The Wall Street Journal has a spot-on report on the book, written by Naomi Schaefer Riley (Bookmarks, April 28, 2006):
[T]he novel should not be entirely dismissed…
[T]here is one original conceit in this novel — original as far as we know. Opal takes the hardest high-school classes, earns the highest marks, participates in student government, volunteers for community service, plays the cello and aces her SATs, but when she goes for her early-decision interview at Harvard, she is asked by the admissions officer: “What do you like to do for fun?”
…
That elite colleges want brain power in their student body is all too well known. But they want much else besides: racial diversity, athleticism, economic hardship, alumni genes. And now, apparently, they’ve added a kind of “leisure” credential (fun, parties) that is supposed to show that your life isn’t merely about toting up Harvard credentials. But of course it still is. Everything is part of the résumé.

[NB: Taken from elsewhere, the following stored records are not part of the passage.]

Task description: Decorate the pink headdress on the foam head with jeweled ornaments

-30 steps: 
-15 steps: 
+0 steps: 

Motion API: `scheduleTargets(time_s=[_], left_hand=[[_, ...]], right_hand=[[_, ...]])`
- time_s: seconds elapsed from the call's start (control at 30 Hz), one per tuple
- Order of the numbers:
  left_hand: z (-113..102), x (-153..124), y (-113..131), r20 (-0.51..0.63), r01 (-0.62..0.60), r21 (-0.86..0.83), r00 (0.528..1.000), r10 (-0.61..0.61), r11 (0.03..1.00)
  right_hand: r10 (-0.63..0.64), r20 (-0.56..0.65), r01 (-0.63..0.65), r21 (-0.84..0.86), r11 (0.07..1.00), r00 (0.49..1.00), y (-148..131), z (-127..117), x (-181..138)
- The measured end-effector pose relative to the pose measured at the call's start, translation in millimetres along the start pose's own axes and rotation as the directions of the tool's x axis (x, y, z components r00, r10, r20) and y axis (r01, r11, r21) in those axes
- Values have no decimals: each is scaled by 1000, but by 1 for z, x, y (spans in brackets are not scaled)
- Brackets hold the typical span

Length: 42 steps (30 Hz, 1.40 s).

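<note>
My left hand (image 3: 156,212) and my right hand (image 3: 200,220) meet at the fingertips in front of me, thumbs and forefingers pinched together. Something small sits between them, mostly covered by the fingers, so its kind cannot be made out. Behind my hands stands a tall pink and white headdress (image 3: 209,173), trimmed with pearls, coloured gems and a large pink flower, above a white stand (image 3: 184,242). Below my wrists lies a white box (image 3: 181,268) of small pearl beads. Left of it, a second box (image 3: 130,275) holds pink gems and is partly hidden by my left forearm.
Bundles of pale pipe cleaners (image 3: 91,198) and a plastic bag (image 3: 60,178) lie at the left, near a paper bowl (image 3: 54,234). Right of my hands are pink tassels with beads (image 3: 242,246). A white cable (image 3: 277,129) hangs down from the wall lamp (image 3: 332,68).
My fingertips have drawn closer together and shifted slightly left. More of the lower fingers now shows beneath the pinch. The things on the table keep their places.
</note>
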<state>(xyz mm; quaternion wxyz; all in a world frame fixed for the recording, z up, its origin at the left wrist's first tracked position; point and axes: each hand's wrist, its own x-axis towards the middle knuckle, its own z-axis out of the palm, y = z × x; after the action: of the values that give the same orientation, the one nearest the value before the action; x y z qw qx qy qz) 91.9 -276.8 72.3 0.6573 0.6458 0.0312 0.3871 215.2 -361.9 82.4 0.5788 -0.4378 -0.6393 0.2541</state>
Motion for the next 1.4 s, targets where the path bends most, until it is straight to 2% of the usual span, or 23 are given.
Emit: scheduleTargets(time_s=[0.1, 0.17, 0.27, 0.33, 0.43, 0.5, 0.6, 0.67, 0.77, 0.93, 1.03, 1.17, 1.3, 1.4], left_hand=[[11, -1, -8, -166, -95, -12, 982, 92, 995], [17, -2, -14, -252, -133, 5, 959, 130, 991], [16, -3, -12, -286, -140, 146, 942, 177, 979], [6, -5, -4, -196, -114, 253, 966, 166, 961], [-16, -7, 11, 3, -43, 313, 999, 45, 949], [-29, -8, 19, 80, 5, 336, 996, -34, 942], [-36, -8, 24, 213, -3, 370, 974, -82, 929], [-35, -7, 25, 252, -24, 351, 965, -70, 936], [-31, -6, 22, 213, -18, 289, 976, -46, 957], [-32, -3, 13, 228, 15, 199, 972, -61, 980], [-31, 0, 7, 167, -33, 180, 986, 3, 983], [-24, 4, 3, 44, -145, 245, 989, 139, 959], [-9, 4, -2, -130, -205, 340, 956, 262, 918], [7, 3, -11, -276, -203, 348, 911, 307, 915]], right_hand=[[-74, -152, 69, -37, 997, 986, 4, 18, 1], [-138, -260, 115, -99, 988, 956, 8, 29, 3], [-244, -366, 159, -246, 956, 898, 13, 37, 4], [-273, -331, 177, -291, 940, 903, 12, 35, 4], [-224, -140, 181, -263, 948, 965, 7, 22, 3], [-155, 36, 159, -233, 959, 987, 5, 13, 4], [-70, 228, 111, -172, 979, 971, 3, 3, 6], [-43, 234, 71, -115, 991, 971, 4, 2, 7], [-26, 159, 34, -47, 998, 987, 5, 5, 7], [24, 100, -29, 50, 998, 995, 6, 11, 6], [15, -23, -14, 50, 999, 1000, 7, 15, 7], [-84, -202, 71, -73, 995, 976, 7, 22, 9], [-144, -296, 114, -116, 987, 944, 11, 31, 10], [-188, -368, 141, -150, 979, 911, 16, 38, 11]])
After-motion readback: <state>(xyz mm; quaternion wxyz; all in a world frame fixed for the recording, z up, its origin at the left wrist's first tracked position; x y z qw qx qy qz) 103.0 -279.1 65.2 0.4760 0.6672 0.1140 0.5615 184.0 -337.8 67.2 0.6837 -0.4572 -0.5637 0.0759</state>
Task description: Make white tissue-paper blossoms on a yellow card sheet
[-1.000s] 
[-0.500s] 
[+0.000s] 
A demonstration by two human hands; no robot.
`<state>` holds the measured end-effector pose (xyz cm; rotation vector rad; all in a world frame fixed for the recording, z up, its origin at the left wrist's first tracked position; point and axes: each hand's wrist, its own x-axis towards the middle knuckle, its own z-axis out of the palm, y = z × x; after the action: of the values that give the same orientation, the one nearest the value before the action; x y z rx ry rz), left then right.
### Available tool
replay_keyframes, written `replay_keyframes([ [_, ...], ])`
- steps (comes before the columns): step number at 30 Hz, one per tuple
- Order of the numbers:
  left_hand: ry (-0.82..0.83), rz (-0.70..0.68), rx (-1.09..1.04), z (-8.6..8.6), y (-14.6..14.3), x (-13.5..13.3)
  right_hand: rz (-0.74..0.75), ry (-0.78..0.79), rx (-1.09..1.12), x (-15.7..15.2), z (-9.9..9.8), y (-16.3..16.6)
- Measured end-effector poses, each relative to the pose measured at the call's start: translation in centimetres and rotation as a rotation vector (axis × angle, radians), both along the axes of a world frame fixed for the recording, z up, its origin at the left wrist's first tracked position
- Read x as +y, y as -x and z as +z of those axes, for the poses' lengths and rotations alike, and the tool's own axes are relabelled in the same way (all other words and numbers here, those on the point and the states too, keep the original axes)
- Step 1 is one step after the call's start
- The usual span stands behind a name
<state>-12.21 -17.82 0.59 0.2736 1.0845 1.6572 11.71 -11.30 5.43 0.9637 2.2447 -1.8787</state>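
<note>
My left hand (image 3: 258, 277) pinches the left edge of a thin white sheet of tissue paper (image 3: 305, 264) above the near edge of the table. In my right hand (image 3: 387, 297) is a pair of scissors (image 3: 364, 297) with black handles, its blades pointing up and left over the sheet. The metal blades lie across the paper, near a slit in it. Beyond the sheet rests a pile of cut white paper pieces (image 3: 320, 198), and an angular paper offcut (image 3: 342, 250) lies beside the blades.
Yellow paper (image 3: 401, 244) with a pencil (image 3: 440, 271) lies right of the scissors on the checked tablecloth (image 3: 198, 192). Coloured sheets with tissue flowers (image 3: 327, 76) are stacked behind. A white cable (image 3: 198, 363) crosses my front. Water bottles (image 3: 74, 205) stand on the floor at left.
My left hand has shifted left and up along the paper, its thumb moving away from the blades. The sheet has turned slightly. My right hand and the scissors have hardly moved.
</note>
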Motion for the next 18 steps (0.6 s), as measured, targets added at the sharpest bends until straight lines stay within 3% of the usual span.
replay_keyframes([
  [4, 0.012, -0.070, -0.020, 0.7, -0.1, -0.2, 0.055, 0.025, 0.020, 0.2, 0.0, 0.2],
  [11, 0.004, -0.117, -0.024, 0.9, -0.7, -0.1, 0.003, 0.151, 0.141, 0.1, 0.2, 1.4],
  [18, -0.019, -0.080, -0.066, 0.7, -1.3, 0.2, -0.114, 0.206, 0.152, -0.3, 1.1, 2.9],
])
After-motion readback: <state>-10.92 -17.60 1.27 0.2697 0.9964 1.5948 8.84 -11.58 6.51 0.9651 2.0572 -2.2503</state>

Thus students must master ever more carefully the subtle art of self-presentation, conveying rare gifts and also a studied, “normal” well-roundedness. Is this what college admissions have come to? Increasingly so. But by demanding that admissions candidates know how to “experience life,” universities just move further away from the meritocracies they should try to be. This move is particularly unfortunate for immigrants who see higher education as their ticket to the American dream. Objective academic standards help them to leapfrog over established groups that might otherwise enjoy settled privileges.
As the Harvard Independent notes, the search for students who bring more than just top-notch academic bility has created an opportunity for the wealthy to out-angle the less resourceful but equally brainy.